Inhoud van erfdienstbaarheid
Inhoud is van erfdienstbaarheid Volgens vaste jurisprudentie komt het bij de beantwoording van de vraag wat de inhoud is van een gevestigde erfdienstbaarheid, aan op de in de notariële akte van vestiging van die erfdienstbaarheid tot uitdrukking gebrachte partijbedoeling, die moet worden afgeleid uit de in die akte gebezigde bewoordingen, uit te leggen naar objectieve maatstaven in het licht van de gehele inhoud van de akte (vgl. HR 8 december 2000, ECLI:NL:HR:2000:AA8901 en HR 13 juni 2003, ECLI:NL:HR:2003:AH9168).
Voor de beantwoording van de vraag wat de inhoud is van de erfdienstbaarheid, maakt het geen verschil of de partijbedoeling tot uitdrukking is gebracht bij notariële partij-akte of bij door de notaris opgesteld proces-verbaal.
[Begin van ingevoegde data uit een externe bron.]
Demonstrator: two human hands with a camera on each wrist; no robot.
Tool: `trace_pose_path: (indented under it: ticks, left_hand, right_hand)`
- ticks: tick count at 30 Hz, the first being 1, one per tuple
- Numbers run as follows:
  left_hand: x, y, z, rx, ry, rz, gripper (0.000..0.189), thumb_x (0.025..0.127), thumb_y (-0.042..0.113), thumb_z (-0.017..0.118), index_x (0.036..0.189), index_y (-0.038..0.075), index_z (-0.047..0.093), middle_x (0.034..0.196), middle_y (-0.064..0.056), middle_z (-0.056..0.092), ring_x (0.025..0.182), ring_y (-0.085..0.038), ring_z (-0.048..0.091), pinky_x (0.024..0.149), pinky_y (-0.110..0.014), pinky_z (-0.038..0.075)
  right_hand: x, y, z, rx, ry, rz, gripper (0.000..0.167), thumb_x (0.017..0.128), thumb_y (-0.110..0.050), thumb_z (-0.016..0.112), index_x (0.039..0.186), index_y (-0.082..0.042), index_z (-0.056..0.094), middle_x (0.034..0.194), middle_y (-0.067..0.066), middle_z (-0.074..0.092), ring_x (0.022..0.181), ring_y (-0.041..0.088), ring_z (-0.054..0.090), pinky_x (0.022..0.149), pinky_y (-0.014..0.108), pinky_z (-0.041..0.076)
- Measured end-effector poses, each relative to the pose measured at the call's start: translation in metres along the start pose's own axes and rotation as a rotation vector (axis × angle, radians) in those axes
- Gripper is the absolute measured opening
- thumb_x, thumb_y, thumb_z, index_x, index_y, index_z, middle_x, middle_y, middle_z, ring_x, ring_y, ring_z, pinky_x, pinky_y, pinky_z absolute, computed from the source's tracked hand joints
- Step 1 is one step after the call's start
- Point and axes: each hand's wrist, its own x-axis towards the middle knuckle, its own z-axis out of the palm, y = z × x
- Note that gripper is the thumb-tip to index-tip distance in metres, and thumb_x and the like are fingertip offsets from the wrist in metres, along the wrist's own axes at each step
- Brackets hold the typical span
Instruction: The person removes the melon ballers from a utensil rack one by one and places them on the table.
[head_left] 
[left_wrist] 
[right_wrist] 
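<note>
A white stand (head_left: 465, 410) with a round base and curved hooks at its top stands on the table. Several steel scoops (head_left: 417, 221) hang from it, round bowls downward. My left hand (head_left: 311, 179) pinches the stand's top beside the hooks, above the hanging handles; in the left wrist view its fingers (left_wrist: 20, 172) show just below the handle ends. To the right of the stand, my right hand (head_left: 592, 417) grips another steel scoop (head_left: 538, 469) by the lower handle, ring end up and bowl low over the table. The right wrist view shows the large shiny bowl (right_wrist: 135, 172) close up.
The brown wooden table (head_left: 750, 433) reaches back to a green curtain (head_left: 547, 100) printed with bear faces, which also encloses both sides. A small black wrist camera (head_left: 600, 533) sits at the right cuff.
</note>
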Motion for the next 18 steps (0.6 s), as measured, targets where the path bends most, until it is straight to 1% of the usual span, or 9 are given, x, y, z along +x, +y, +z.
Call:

De ratio voor de in genoemde arresten aanvaarde objectieve uitlegmaatstaf is dat de rechtszekerheid vergt dat slechts acht mag worden geslagen op gegevens die voor derden kenbaar zijn uit of aan de hand van de in de openbare registers ingeschreven stukken. Het gaat daarbij om het voor registergoederen geldende stelsel van publiciteit (zie Conclusie plv. P-G mr. C.L. de Vries Lentsch-Kostense bij HR 24 januari 2014, ECLI:NL:PHR:2013:1641). Deze ratio geldt evenzeer voor een situatie waarin niet een notariële partij-akte maar een notarieel opgesteld proces-verbaal van vestiging van erfdienstbaarheid is ingeschreven in de openbare registers.